▼
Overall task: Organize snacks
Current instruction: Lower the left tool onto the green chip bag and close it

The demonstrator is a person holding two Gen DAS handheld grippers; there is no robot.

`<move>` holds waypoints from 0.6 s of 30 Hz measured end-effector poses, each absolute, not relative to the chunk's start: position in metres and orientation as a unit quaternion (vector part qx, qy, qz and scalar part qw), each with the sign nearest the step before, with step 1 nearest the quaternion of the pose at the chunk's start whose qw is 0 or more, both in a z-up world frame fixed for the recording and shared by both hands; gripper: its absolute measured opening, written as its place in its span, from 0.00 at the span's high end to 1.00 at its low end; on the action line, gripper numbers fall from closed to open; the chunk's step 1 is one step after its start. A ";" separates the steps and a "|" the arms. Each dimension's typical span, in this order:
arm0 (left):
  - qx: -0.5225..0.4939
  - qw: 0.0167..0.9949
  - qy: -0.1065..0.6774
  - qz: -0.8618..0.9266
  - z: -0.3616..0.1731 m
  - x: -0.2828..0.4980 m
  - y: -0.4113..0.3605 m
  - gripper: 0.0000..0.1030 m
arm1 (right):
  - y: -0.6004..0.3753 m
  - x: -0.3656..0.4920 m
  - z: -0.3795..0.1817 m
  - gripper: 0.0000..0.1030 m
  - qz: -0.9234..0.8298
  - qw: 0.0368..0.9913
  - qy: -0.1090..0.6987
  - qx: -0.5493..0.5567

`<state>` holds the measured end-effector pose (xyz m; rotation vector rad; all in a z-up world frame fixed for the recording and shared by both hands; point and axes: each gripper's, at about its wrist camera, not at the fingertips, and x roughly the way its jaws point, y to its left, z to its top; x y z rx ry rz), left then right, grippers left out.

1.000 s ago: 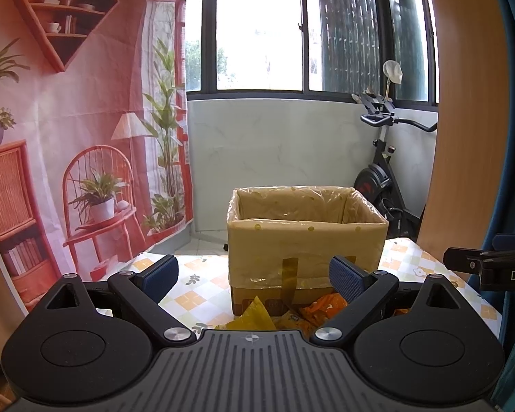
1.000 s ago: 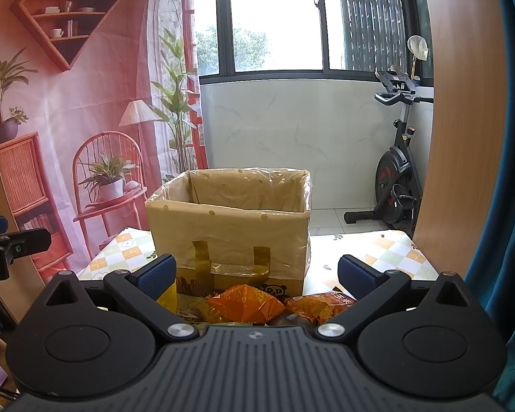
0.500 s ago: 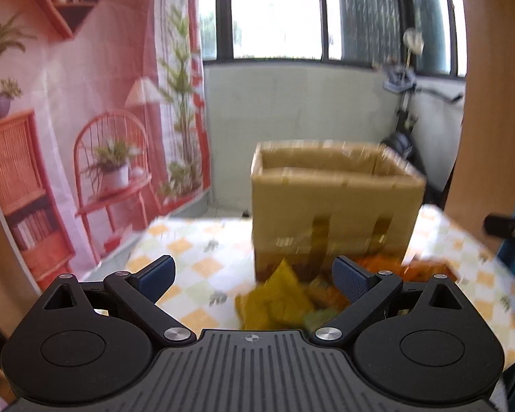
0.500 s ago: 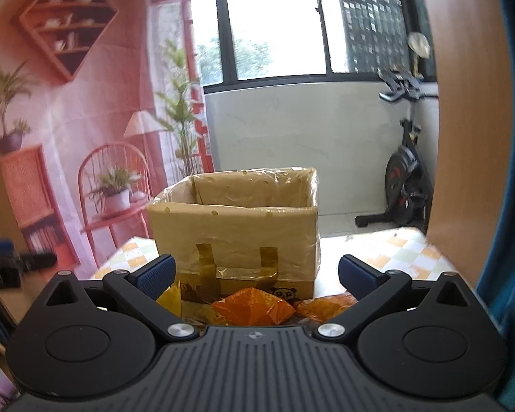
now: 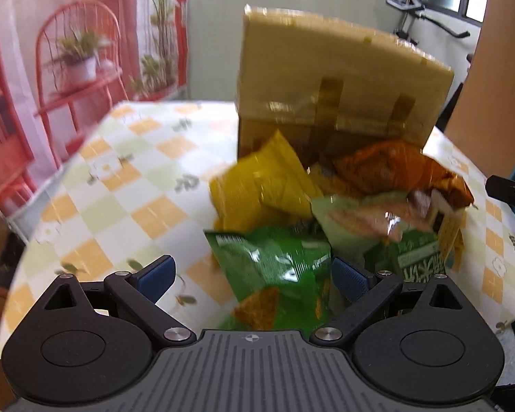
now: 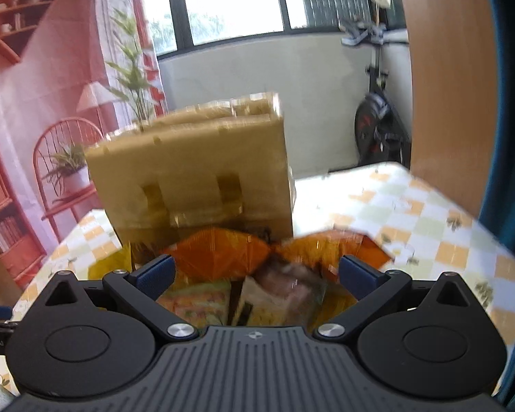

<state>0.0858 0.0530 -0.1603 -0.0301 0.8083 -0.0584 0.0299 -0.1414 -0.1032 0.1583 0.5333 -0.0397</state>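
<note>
A pile of snack bags lies on the checkered table in front of a taped cardboard box (image 5: 340, 79). In the left wrist view I see a green bag (image 5: 278, 267) nearest, a yellow bag (image 5: 261, 185), an orange bag (image 5: 395, 168) and a pale green bag (image 5: 370, 219). My left gripper (image 5: 252, 274) is open, its jaws on either side of the green bag, not touching. In the right wrist view my right gripper (image 6: 255, 274) is open above orange bags (image 6: 219, 254) and a pale bag (image 6: 285, 292), with the box (image 6: 195, 168) behind.
The checkered tablecloth (image 5: 120, 189) spreads left of the pile. A printed red backdrop (image 6: 34, 103) hangs at the left. An exercise bike (image 6: 374, 116) stands behind the table. A wooden panel (image 6: 446, 68) is at the right. The other gripper's tip (image 5: 511, 192) shows at the right edge.
Both grippers have tilted down and moved closer to the snack pile. The left one now has the green bag between its open jaws. Both views are motion-blurred.
</note>
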 end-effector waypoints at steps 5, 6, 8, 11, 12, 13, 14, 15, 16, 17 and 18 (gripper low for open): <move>0.016 0.913 0.407 -0.038 -0.177 0.089 0.039 0.04 | -0.144 0.034 -0.119 0.00 -0.011 0.955 0.286 0.085; 0.021 0.911 0.411 -0.040 -0.178 0.090 0.037 0.04 | -0.143 0.036 -0.121 0.00 -0.012 0.954 0.289 0.084; 0.023 0.908 0.417 -0.038 -0.184 0.091 0.036 0.05 | -0.143 0.038 -0.126 0.00 -0.014 0.952 0.295 0.078; 0.005 0.903 0.428 -0.034 -0.191 0.095 0.042 0.09 | -0.142 0.042 -0.133 0.00 -0.012 0.950 0.304 0.068; -0.006 0.902 0.430 -0.037 -0.193 0.096 0.045 0.09 | -0.142 0.043 -0.134 0.00 -0.009 0.950 0.306 0.069; -0.016 0.901 0.432 -0.043 -0.196 0.099 0.048 0.09 | -0.143 0.044 -0.136 0.00 -0.004 0.949 0.307 0.072; -0.027 0.899 0.434 -0.048 -0.198 0.099 0.050 0.09 | -0.144 0.045 -0.137 0.00 0.000 0.948 0.309 0.076; -0.036 0.898 0.435 -0.052 -0.201 0.099 0.052 0.09 | -0.145 0.047 -0.139 0.00 0.003 0.946 0.315 0.079; -0.048 0.898 0.435 -0.057 -0.203 0.099 0.055 0.09 | -0.146 0.049 -0.142 0.01 0.005 0.943 0.322 0.081; -0.057 0.896 0.436 -0.060 -0.207 0.100 0.057 0.09 | -0.146 0.051 -0.144 0.03 0.006 0.941 0.328 0.084; -0.065 0.894 0.438 -0.062 -0.209 0.101 0.058 0.10 | -0.146 0.052 -0.146 0.03 0.006 0.939 0.331 0.086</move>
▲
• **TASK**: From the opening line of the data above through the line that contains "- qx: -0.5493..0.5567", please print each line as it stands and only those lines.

• **WRITTEN SOLUTION**:
Overall task: Organize snacks
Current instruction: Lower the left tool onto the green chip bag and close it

The demonstrator is a person holding two Gen DAS handheld grippers; there is no robot.

`<move>` holds waypoints from 0.6 s of 30 Hz measured end-effector poses, each absolute, not relative to the chunk's start: position in metres and orientation as a unit quaternion (vector part qx, qy, qz and scalar part qw), each with the sign nearest the step before, with step 1 nearest the quaternion of the pose at the chunk's start whose qw is 0 or more, both in a z-up world frame fixed for the recording and shared by both hands; gripper: its absolute measured opening, written as its place in its span, from 0.00 at the span's high end to 1.00 at its low end; on the action line, gripper numbers fall from closed to open; the chunk's step 1 is one step after its start. A ";" separates the steps and a "|" the arms. Each dimension's typical span, in this order:
arm0 (left):
  - qx: -0.5225..0.4939
  - qw: 0.0167..0.9949
  - qy: -0.1065..0.6774
  - qz: -0.8618..0.9266
  - z: -0.3616..0.1731 m
  - x: -0.2828..0.4980 m
  - y: -0.4113..0.3605 m
  - gripper: 0.0000..0.1030 m
arm1 (right):
  - y: -0.6004..0.3753 m
  - x: -0.3656..0.4920 m
  - z: -0.3795..0.1817 m
  - gripper: 0.0000..0.1030 m
  - qz: -0.9234..0.8298
  - qw: 0.0368..0.9913
  - qy: -0.1090..0.6987
  - qx: -0.5493..0.5567

No more output will be produced for this exercise.